Indeed, though I don't think it can create fixup commits if that's what you're looking for. However, it might work great for that if you pair it with jj-spr: https://github.com/LucioFranco/jj-spr


Yes, depending on your highlighting scheme. Not every highlighting scheme shows this by default, unfortunately.

To me, this seems initially like some very minor thing, but I find this very helpful working with non-trivial code. For larger methods you can directly discern whether a not-as-immutable-declared variable behaves immutable nonetheless.


Passkeys cannot be phished.

Other than that they shouldn't have a big advantage for a more professional user with unique, long, and random passwords. For the common user it should be a great upgrade, giving all these advantages with better UX.


Another is that passkeys are single login and sites don’t use 2FA. Not having to get out TOTP or receive SMS is worth it.

Basically, any site that does 2FA should take passkeys.


You can store 2fa in a password manager except for the dumb sms-bases ones, but that's still an extra step


Password autofill also provides that protection as it won't match on phishing domain


I'd say that the basic sailing knots should fit your bill pretty well. I can't recommend an online source, but you should find plenty resources on Youtube. It shouldn't take longer than an evening or two to learn them.


Wireguard does not re-resolve dns when your dyndns ip changes. This ip change is common in parts of Europe where it usually changes daily. To circumvent this you need a jumphost or similar. This again brings additional issues when you don’t want to go through the jumphost when at home (I use nftables-magic on the router, but it’s not very nice).


It seems the EU laws for this have changed last year [1], to allow Erdbeermarmelade again.

1: I was only able to find something in German: https://www.wiwo.de/politik/ausland/realsatire-aus-bruessel-...


Phew, that was close. What would we do without our Erdbeermarmelade.


That’s exactly what prefix delegation is for. Your ISP ought to give an /56 or more, so you can then have multiple /64.

I get an /56 by my ISP and have 6 or so different /64 in my residence.


ISPs do give enough where I am the issue is usually when you are behind 2 firewalls past that or have VMs that you want to DHCP, things like that.
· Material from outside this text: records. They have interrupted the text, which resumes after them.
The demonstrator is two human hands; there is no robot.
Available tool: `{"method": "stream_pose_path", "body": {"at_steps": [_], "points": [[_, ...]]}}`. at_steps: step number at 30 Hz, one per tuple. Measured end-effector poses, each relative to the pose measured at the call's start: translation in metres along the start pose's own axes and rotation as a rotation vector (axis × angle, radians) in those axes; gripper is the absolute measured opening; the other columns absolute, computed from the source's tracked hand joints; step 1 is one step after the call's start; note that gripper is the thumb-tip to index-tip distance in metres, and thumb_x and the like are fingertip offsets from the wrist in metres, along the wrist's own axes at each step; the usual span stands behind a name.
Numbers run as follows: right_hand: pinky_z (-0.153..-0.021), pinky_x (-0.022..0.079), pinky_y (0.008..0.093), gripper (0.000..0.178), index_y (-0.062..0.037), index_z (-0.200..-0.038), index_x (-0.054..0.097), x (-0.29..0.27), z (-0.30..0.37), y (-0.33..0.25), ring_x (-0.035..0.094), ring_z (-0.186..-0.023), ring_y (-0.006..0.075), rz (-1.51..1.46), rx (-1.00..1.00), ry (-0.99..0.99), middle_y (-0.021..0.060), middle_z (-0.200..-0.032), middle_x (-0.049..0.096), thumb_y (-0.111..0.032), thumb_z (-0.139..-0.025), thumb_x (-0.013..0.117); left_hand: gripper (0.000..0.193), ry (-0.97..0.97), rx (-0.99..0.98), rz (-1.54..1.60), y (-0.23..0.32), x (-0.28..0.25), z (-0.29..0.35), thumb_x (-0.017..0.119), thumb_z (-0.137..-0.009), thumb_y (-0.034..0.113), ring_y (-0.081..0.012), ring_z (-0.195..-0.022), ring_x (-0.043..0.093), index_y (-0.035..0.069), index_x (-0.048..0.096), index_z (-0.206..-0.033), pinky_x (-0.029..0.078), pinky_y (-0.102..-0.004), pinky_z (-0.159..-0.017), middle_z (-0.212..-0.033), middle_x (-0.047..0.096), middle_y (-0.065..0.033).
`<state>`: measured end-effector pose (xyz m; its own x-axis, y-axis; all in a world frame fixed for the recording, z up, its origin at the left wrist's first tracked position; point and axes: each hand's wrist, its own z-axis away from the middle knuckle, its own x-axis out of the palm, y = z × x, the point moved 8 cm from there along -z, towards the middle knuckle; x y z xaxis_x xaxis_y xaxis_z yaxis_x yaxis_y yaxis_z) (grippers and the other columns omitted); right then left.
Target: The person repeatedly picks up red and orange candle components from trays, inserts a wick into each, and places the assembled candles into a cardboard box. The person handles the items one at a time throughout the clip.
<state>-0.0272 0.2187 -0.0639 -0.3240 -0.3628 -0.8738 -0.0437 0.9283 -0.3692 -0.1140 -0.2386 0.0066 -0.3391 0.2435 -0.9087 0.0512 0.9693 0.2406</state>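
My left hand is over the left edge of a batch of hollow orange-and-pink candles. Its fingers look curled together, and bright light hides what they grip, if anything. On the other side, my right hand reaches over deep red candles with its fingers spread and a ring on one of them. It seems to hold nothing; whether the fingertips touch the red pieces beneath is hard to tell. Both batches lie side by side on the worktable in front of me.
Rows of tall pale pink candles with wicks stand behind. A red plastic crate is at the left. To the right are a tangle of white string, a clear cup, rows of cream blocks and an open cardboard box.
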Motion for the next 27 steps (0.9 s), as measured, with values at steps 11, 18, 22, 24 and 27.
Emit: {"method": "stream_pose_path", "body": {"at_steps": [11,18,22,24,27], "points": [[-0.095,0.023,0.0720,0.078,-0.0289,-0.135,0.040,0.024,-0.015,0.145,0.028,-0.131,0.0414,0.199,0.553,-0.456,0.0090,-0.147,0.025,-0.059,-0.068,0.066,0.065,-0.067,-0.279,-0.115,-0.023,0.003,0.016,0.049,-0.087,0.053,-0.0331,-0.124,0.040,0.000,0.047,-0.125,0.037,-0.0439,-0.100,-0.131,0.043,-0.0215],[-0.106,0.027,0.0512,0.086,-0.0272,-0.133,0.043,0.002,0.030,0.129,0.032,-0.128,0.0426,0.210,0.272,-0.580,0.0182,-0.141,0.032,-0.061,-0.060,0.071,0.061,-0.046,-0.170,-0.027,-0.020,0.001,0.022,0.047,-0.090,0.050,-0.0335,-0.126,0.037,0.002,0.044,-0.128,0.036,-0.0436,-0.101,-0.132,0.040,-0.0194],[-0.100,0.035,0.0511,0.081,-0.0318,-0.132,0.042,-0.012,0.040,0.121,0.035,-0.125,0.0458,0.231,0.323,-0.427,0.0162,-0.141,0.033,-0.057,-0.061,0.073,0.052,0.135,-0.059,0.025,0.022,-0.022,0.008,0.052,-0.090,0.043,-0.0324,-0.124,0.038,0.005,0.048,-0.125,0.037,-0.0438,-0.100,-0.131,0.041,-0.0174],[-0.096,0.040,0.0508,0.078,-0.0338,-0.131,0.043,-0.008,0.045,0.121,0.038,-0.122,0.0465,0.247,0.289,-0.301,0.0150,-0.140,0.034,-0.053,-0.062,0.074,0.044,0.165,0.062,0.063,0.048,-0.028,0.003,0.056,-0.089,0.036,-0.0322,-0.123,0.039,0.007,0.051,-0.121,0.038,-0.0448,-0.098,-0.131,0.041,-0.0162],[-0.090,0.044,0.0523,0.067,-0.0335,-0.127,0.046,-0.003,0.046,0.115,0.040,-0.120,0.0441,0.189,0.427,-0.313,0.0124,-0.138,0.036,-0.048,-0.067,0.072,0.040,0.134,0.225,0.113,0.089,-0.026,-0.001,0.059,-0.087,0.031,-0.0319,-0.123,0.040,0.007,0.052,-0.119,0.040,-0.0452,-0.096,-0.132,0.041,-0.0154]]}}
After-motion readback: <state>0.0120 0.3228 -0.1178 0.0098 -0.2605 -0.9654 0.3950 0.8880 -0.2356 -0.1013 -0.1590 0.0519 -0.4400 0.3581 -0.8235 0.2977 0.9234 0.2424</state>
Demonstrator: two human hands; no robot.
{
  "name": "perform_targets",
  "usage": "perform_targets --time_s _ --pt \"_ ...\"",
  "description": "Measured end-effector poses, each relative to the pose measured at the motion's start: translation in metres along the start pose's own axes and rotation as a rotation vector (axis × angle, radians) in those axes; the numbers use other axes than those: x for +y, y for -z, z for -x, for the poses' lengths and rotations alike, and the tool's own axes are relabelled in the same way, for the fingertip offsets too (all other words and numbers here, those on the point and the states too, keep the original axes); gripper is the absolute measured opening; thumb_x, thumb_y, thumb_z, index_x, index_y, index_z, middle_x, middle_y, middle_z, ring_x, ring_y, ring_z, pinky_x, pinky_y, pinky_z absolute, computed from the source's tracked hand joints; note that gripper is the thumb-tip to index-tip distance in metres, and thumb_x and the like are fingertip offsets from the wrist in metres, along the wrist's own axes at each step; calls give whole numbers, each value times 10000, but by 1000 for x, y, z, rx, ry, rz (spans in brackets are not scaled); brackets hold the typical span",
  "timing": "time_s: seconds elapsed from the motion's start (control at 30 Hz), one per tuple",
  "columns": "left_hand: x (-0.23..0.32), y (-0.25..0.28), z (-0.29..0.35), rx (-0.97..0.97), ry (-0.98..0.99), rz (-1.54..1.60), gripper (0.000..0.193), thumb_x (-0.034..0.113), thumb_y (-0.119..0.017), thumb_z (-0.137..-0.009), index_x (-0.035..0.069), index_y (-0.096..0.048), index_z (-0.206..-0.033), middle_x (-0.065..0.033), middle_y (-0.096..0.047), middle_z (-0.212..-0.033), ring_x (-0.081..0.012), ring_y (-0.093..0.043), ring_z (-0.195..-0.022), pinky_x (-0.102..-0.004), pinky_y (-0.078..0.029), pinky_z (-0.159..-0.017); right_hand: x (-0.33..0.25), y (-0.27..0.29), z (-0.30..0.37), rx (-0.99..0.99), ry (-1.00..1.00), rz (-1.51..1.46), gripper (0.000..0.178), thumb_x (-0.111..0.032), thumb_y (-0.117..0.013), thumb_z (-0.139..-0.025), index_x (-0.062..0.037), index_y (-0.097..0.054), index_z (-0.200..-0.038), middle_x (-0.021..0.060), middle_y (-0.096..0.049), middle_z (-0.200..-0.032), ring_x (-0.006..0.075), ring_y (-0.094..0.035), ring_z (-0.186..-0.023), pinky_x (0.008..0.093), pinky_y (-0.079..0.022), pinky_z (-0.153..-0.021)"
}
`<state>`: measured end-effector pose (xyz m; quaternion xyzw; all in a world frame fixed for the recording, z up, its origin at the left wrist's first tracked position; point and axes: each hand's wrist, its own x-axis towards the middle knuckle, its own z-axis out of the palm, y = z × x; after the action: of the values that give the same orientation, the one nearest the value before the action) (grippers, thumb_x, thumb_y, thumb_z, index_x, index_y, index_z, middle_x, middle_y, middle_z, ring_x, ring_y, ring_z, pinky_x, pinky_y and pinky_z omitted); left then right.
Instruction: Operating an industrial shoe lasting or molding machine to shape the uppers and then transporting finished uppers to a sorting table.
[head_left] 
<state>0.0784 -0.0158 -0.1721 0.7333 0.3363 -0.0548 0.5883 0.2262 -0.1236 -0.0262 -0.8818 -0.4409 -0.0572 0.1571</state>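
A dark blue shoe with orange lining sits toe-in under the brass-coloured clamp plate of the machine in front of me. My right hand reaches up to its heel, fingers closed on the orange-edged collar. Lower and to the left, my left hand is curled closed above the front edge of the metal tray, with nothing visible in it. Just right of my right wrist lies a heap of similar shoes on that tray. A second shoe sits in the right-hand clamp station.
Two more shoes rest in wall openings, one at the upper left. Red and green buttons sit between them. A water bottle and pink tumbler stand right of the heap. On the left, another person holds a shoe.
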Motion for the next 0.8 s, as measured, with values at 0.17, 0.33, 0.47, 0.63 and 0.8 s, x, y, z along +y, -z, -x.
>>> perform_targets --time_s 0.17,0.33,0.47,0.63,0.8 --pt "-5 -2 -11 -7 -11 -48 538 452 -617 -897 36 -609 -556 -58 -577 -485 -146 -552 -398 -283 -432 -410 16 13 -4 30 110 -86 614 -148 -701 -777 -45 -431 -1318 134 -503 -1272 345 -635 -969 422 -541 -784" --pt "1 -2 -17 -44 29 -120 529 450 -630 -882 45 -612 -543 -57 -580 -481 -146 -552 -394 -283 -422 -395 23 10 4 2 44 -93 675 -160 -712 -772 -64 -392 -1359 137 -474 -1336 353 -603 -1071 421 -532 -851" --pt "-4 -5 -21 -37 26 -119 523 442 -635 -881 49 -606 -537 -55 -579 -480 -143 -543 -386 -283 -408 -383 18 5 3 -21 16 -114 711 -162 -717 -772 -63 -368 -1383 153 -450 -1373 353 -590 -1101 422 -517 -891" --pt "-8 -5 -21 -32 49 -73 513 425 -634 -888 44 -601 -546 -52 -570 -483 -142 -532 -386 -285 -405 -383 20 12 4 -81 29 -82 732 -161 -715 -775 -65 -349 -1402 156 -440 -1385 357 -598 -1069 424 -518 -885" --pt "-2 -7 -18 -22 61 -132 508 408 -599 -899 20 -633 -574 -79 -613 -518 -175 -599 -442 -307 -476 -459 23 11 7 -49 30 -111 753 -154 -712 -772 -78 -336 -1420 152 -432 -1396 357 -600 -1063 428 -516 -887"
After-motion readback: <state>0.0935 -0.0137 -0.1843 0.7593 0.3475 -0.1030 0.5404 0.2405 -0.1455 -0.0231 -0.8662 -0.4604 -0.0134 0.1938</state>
A real world example my ISP provides /56 at the router level but if you put a firewall behind it, that gets a /64 (cannot be changed). Now the firewall cannot further delegate prefixes since it's already used. Some firewalls allow RA pass-through but in my case this wasn't an option so I had to set up NAT66 (non-standard :/) just to get outbound ipv6 connectivity.


Sadly, I've only ever gotten /60s. 16 subnets is better than zero, but it's far less than 256.


Modern CPUs are mostly limited by their energy budget/heat and smaller cores are more efficient. Also, if you have a workload scaling to, say, 8 cores chances are good that it also scales to 20+, allowing the usage of many small cores. Hence, having a few fast and then several smaller, more efficient cores should be also useful for workstations and servers.


For a networked Time Machine restore you can reinstall MacOS without restoring first and then use the migration utility to restore from a remote Time Machine. That seems to use a different smb binary which works. Still, I find it infuriating that restoring, one of the most important things you do on a machine, is broken and was not caught by QA.